Welcome to WebmasterWorld Guest from 54.159.94.253

Forum Moderators: goodroi

robots.txt: prevent new bots en masse

configuring robots.txt to black all bots but the ones you want

     
7:32 pm on Nov 26, 2017 (gmt 0)

New User from RU 

joined:Feb 17, 2016
posts:14
votes: 0


I have a new site and am using a robots.txt file of:


User-agent: Googlebot
Allow: /

User-agent: bingbot
Allow: /

User-agent: Twitterbot
Allow: /

User-agent: YandexBot
Allow: /

User-agent: *
Disallow: /


I did this because I was tired of adding to the dozens of specific bot disallows I had. (My list of disallows was growing too large to manage.)

It seems to work, i.e. allowed bots see their entry and then do not process the end disallow.

As I monitor the logs, and see new bots, I go to their webpage and see if I'd be OK with what they do. If so, I add them to be allowed.

This cuts down on a lot of work, but I'd am interested in other people's view on this technique.

Thank You
8:44 pm on Nov 26, 2017 (gmt 0)

Moderator from US 

WebmasterWorld Administrator keyplyr is a WebmasterWorld Top Contributor of All Time 10+ Year Member Top Contributors Of The Month

joined:Sept 26, 2001
posts:11474
votes: 692


This is a basic form of "whitelisting" and works very well for *simple* configurations. Just know that only bots that support robots.txt will follow it.

However, as you develop more explicit needs for controlling who/what has access to your files, you may well find a more comprehensive approach is needed.
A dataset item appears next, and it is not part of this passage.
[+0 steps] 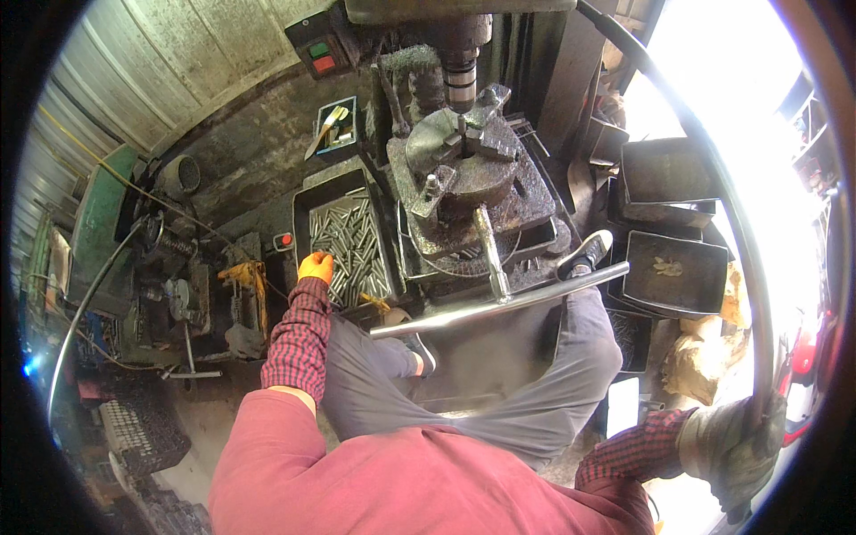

Blocking Methods [webmasterworld.com]
9:18 pm on Nov 26, 2017 (gmt 0)

New User from RU 

joined:Feb 17, 2016
posts:14
votes: 0


Yes, of course. That is just about whitelisting specific bots one wants.

As most here should be aware, many bots do not adhere to robots.txt, bur for those that do, my point was - if people perhaps agree - there may be no need to have dozens of specific bot disallows entries in one's robot.txt file.

If most people are aware of this, then I apologize for a dumb post.

Thank you for your reply.
9:25 pm on Nov 26, 2017 (gmt 0)

Senior Member from US 

WebmasterWorld Senior Member lucy24 is a WebmasterWorld Top Contributor of All Time 5+ Year Member Top Contributors Of The Month

joined:Apr 9, 2011
posts:14709
votes: 613


Be aware that not all robots recognize the "Allow" directive, although Google does. To play it safe, replace
Allow: /
with
Disallow:
(i.e. nothing)

Edit: It's very common to use various kinds of whitelisting in actual access controls--the rules that result in a 403. But I don't remember seeing it in robots.txt, and personally I think it's kind of ingenious.
5:10 am on Nov 27, 2017 (gmt 0)

Moderator from US 

WebmasterWorld Administrator keyplyr is a WebmasterWorld Top Contributor of All Time 10+ Year Member Top Contributors Of The Month

joined:Sept 26, 2001
posts:11474
votes: 692


there may be no need to have dozens of specific bot disallows entries in one's robot.txt file
There's also something else to consider... if you block the other bots by default, you may not get their actual bot w/ the complete UA to research.

Some companies just send a GET for robots w/o the complete UA for text files (robots.txt) so if blocked, the actual bot may not visit the site. There aren't too many of these, but there are a dozen or so and depending on your business interests, you may want to allow them.
6:46 am on Nov 27, 2017 (gmt 0)

Senior Member from US 

WebmasterWorld Senior Member lucy24 is a WebmasterWorld Top Contributor of All Time 5+ Year Member Top Contributors Of The Month

joined:Apr 9, 2011
posts:14709
votes: 613


if you block the other bots by default, you may not get their actual bot w/ the complete UA to research
Oh, that's a point. Another is that requests for robots.txt may not contain exactly the same headers as requests for “real” files, so you end up poking the wrong holes, or more holes than is strictly necessary. It probably isn't specific to robots.txt; I suspect you'd see the same variation in requests for any .txt file. As with the UA*, this is rare but it does happen.


* I know one otherwise well-behaved robot that uses its real name for page requests but a bare “robots” for robots.txt. Fortunately it's got a reliable IP.